Understanding `apoc.periodic.iterate` parallel performance

Hello,

I'm new to Cypher, and I'm using Neo4j Browser to run and test out apoc.periodic.iterate queries on the latest version of Neo4j community docker container. The machine that I'm using has 48 cores and 200GB of RAM. I've some questions regarding its performance, and I want to ask for your help and opinions :slight_smile: .

The use case is as follows: I've a directory with a lot of JSON files, and I wrote a parallel query using apoc.periodic.iterate to count the number of rows/lines in each of these files in parallel -The number of files is limited to 48 for simplicity-. Here is the query:

CALL apoc.load.directory() YIELD value AS files
WITH files AS files
LIMIT 48
UNWIND files as file
CALL apoc.periodic.iterate(
    "
        CALL apoc.load.json($file) YIELD value as row
        RETURN row
    ",
    "
        UNWIND row as r
        RETURN count(r)
    ",
    {batchSize:1, parallel:true, params: {file: file}}
)
YIELD timeTaken, batches, total
return timeTaken, batches, total

Here is a snippet of the output:

The timetaken for each batch is close to 0 for almost all the 48 files -1 second for 2 files-, however, the final result is returned after about ~35 seconds. Does anyone know why it takes ~35 seconds to return the results? I don't think it should take this long, or it is not really running in parallel?
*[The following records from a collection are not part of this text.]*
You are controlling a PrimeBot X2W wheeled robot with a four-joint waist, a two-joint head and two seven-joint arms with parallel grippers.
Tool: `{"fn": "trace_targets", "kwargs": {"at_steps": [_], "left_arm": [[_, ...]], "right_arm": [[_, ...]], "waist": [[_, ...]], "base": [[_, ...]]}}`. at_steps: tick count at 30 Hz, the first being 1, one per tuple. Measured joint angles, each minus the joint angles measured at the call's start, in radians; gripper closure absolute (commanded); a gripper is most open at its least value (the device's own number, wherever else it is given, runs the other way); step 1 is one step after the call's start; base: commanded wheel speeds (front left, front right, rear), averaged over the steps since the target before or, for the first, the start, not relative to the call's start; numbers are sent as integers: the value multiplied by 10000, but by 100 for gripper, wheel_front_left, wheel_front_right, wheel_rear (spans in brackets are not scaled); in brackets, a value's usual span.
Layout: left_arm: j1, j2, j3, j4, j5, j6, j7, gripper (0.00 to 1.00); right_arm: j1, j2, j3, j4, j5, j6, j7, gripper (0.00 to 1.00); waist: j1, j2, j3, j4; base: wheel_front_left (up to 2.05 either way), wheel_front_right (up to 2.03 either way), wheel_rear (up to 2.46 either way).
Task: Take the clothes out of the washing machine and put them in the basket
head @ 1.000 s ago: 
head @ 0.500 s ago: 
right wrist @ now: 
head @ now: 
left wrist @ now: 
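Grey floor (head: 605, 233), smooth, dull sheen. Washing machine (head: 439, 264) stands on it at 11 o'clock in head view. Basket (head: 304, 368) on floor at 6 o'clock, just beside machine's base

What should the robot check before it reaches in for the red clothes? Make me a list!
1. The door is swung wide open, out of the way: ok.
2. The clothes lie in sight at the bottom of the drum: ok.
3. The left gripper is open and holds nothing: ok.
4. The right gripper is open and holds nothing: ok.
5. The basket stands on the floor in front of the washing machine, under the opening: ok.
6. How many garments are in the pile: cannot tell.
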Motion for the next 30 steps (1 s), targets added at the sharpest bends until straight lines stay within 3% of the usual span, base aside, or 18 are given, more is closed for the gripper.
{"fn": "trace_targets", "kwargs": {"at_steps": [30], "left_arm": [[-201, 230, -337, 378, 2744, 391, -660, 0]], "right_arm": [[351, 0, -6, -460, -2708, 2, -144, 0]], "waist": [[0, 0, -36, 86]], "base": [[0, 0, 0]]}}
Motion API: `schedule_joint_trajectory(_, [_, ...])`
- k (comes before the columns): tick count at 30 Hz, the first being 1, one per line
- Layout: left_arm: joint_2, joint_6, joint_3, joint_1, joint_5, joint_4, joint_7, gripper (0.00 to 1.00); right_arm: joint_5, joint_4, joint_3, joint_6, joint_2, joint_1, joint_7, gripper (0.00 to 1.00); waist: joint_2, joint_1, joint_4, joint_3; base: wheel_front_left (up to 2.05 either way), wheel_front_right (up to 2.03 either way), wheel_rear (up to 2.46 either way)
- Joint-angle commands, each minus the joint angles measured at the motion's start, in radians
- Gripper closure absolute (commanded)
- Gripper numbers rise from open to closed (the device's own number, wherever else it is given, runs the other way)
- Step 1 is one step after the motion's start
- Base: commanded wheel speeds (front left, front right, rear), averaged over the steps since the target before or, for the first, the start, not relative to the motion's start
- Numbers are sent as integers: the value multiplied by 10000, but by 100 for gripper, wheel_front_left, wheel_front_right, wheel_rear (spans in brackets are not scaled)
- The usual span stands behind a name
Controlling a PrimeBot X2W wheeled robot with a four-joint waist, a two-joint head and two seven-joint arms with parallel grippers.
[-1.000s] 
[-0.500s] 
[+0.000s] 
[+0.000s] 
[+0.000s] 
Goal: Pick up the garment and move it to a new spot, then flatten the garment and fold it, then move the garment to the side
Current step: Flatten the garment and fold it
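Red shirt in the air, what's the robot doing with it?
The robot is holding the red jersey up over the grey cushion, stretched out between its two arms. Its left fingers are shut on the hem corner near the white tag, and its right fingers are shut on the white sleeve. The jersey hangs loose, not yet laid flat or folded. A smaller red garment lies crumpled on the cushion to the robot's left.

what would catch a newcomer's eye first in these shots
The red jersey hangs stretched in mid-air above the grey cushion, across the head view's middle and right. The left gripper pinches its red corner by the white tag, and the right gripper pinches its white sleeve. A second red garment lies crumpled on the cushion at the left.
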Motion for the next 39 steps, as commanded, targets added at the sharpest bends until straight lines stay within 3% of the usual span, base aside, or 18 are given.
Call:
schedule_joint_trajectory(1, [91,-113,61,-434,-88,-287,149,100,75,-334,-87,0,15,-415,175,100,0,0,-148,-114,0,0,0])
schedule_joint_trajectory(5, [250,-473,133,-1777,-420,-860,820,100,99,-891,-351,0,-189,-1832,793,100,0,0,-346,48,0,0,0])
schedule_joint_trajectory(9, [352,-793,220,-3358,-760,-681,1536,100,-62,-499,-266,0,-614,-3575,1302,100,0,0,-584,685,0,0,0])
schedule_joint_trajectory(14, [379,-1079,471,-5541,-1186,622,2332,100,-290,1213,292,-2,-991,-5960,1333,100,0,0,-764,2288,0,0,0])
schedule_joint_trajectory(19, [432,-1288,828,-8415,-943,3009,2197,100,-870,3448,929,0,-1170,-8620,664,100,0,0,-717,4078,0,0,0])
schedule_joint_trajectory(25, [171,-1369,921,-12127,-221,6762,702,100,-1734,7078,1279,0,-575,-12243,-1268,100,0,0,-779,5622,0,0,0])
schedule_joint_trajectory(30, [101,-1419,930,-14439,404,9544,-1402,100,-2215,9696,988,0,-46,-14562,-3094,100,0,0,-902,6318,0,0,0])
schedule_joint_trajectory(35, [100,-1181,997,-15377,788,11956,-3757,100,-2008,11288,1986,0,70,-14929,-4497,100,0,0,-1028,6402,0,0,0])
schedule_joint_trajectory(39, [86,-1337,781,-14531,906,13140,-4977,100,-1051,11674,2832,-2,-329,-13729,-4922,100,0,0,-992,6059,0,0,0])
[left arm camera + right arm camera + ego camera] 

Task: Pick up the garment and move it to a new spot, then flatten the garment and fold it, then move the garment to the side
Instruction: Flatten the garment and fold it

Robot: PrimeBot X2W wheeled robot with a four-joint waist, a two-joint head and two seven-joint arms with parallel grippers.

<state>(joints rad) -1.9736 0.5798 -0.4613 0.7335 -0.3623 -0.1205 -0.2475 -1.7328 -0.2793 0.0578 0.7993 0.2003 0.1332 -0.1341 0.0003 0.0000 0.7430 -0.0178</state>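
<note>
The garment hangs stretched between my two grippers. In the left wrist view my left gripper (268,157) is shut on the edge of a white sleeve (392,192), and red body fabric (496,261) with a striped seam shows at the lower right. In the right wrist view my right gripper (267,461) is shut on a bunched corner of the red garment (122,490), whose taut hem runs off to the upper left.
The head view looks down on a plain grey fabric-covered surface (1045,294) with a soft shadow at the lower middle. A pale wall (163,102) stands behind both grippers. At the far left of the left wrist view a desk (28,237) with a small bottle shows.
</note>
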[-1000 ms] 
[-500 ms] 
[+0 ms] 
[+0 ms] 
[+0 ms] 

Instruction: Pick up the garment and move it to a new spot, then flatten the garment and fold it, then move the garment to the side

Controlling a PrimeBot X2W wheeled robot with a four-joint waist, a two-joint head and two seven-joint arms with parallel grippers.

Another mysterious thing for me is that the batches column shows the same value as the total column, these values are actually the number of rows in each file. Shouldn't the value of batches be 1? since there is only 48 files and the batchSize is 1?

Thanks!

Hi @Hatem !

The count of batches is the same as the total rows, because the first statement of apoc.periodic.iterate builds the set for which the iteration happens, the second statement executes for each element of this set. So the first statement reads all the 48 files, and builds the set with the rows of these files. In order to get the results that you want you should use the call to apoc.load.directory...etc. as the first statement in apoc.periodic.iterate!

Hope this helps!

Hi @luiseduardo -- Thanks a lot for the insight! :slight_smile:

Hi Again :))

Can you please help me with the following doubts?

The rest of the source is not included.